While you might not end up closing off entire regions, if both companies have
offices in, say, Dayton ohio servicing Wright-Patt you can reduce to one and
not worry about spare capacity anymore. That can save a lot - especially when
bases are super remote.

You see this a lot with mid-range providers when interest rates are low and
coming up with X Billion is no problem. I don’t know that it ends up providing
better service to government - I would bet the answer there is absolutely no,
especially as they recoup costs from the acquisition and squeeze staff. Win
for the execs though.

------
war1025
Something that many people are missing in this, and that I know I missed the
first time around, is that UTC is the company with majority stake in this
merger.

The main reason this is relevant from my perspective is that Rockwell Collins,
a major employer in Cedar Rapids, Iowa got bought out by UTC a year or so ago,
and the clip on the radio about the merger this morning suggested the deal
went the other way and the new Collins Aerospace was likely to be renamed into
something else. But Collins Aerospace is one of the four main divisions of the
proposed new company.

------
ImprovedSilence
I’ll offer a different take on this merger other than the typical defense
contractors = bad/politically in bed view held here. (Which may not always be
wrong, but by no means is it always right/accurate).
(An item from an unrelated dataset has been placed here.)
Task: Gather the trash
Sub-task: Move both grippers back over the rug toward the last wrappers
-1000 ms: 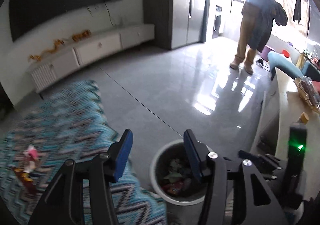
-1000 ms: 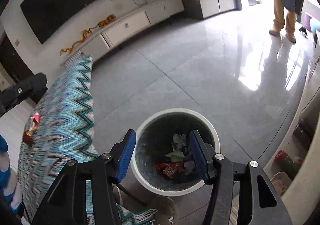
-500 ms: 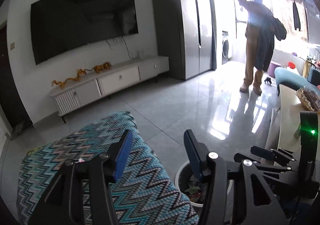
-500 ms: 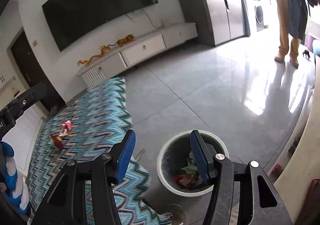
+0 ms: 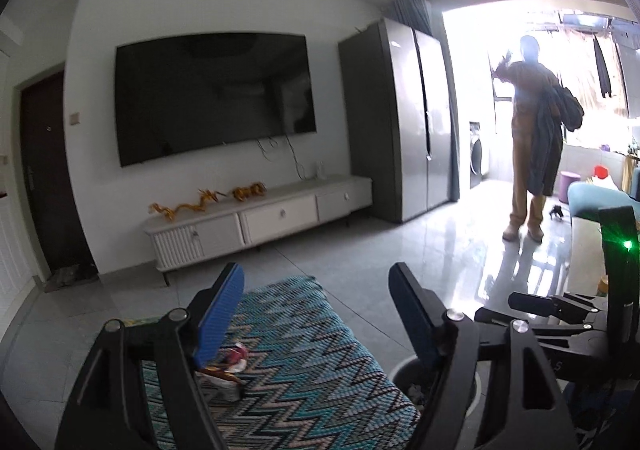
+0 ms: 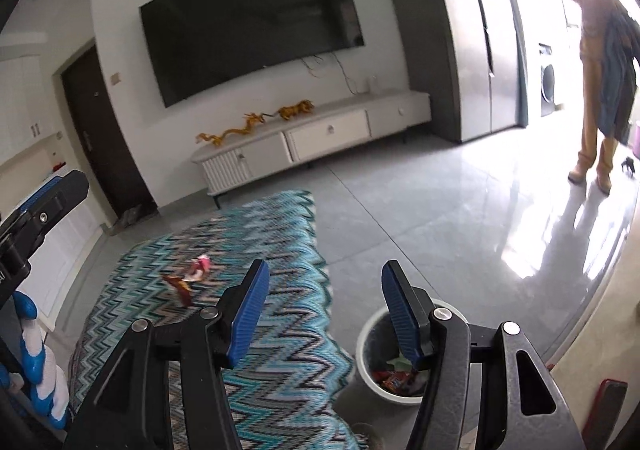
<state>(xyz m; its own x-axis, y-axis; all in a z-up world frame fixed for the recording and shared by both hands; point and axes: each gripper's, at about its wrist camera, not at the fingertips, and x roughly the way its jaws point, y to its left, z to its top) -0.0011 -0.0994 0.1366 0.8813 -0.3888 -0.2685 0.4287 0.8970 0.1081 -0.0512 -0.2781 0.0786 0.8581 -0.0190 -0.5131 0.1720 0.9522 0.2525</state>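
I see my left gripper [image 5: 316, 314] spread wide, empty | right gripper [image 6: 324, 298] also spread, empty | wrappers [image 6: 188, 276] on zigzag rug [image 6: 280, 234], frame centre-left | trash bin [image 6: 370, 334] lower right, beside rug.

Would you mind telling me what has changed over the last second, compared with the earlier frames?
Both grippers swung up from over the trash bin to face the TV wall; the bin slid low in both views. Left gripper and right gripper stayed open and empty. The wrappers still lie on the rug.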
I think the merger is about 2 things. 1.) neither company has a “Platform”.
United builds jet engines, Raytheon, sensors and missiles. But Lockheed builds
the F-35. I think this is about Raytheon getting closer to having platform
capability, instead of the constant squeeze the platform owners put in their
subcontractors. (Both in price, and function, which is lockheed making their
own sensors and cutting out Raytheon biz. 2\. I think it’s a debt/revenue
restructure advantage for United, they’ve got lots of debt they can spin off
without losing revenue, acquire a cash positive company, and look great to
stockholders for the next few years and pay out fat dividends. (Which benefits
who? all the executives who own tons of stock and make decisions).

------
lotaezenwa
The implications this merger could have for local and national politics is
understated.

Entire Congressional Districts whose main employer is either Raytheon or UTC
could see their plants consolidated. Or closed.

Lobbyists for both companies will be working with each other on projects and
initiatives, which could result in pressure for other defense companies to
merge.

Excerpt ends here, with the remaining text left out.